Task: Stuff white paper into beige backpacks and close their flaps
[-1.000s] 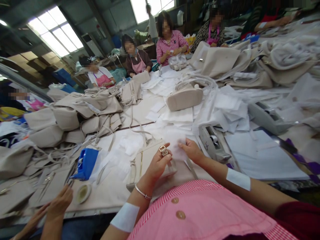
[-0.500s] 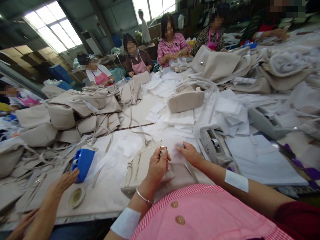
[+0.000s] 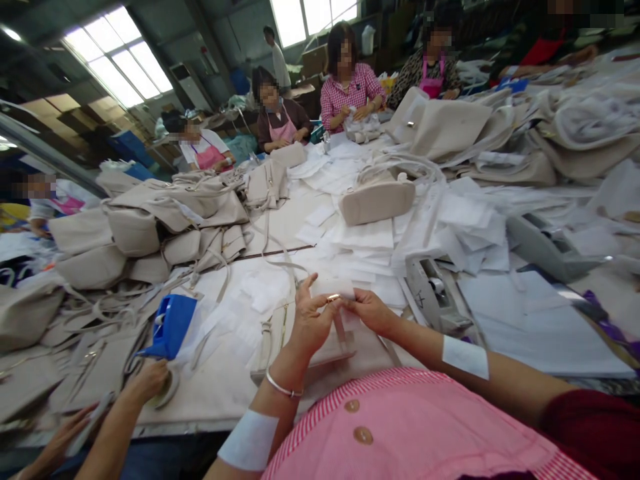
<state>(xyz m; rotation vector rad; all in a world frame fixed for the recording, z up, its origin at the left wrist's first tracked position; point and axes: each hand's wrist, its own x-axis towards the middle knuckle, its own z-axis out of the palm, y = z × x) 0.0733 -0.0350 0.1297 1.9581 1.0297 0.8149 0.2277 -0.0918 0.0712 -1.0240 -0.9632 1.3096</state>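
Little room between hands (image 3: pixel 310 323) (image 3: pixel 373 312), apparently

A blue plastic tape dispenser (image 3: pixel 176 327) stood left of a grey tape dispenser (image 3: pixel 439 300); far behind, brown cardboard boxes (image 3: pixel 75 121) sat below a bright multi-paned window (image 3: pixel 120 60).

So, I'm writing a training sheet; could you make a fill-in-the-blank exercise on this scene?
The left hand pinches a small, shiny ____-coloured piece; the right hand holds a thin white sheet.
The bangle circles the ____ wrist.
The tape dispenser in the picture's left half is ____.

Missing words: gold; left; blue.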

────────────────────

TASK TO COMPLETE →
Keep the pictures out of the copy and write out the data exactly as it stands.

WRITTEN RESPONSE →
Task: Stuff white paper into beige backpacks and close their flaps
[-1.000s] 
[-0.500s] 
[+0.000s] 
<state>(xyz m; rotation vector rad; all in a world frame fixed for the recording, z up, its origin at the left wrist's first tracked position; point and axes: each hand's wrist, its own x-axis towards the middle knuckle, its own z-axis out of the palm, y = z × x) 0.0733 -0.0350 0.1297 1.9581 1.0297 0.8149 0.2277 -0.0918 0.0712 -1.0240 -0.9632 1.3096</state>
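Little room between hands (image 3: pixel 310 323) (image 3: pixel 373 312), apparently

A blue plastic tape dispenser (image 3: pixel 176 327) stood left of a grey tape dispenser (image 3: pixel 439 300); far behind, brown cardboard boxes (image 3: pixel 75 121) sat below a bright multi-paned window (image 3: pixel 120 60).

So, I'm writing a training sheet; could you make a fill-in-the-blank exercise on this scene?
The left hand pinches a small, shiny ____-coloured piece; the right hand holds a thin white sheet.
The bangle circles the ____ wrist.
The tape dispenser in the picture's left half is ____.

Missing words: gold; left; blue.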

Nothing else remains for this exercise.